Là-bas, de nombreuses familles venues de Syrie, d’Afghanistan, du Pakistan, d’Irak ou d’Iran, certaines séparées en chemin, attendent de pouvoir enfin monter dans un train pour rejoindre l’Allemagne, terre promise pour la plupart des réfugiés.
Né à Annecy en 1988, Hugo Aymar est photojournaliste indépendant depuis 2013. Il vit à Paris. Il travaille pour la presse nationale et internationale (Le Monde, Libération, L’Humanité, Der Spiegel) et mène en parallèle des projets documentaires personnels.

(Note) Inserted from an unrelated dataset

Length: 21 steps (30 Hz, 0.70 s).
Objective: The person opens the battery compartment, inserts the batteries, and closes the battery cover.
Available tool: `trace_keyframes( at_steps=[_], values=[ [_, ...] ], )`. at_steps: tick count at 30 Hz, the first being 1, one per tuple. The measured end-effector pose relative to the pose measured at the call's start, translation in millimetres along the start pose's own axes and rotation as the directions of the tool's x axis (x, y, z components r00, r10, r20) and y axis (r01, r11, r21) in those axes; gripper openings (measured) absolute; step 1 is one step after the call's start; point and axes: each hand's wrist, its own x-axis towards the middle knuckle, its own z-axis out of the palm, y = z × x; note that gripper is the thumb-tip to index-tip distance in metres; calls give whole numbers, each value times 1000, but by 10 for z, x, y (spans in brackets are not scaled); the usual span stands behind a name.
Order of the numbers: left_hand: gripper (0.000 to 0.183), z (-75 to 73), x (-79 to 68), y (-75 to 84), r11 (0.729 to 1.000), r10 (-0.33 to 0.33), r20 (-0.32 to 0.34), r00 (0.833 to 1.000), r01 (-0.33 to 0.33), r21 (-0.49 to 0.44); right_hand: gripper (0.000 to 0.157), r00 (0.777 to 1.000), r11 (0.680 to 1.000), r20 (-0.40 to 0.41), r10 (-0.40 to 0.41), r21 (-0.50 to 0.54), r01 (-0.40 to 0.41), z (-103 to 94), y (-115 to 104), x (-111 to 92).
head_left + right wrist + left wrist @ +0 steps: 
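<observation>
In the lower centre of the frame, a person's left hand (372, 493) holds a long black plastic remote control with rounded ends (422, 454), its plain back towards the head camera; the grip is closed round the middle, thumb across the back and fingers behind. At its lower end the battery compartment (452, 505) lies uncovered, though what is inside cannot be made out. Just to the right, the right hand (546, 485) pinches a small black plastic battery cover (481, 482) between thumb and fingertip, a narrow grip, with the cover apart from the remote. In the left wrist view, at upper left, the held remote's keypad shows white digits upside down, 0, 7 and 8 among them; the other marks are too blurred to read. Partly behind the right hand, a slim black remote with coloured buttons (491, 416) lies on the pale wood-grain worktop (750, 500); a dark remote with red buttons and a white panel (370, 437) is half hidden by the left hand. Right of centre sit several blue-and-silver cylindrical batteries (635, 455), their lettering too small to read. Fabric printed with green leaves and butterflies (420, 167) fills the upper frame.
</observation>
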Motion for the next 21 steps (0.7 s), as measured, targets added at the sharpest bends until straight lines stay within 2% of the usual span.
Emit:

Il réalise son premier reportage en immersion sur le terrain de la ZAD de Notre-Dame-des-Landes. Depuis, il a couvert la crise des réfugiés, suivant la route des Balkans jusqu’aux camps informels de la capitale française. Il s’intéresse depuis 2015 aux derniers quartiers populaires du 19e arrondissement de Paris, en proie à un processus de gentrification avancé. Plus généralement, l’immersion au sein de cultures, de communautés, d’environnements, proches ou lointains, formels ou non, est une volonté constante dans son travail.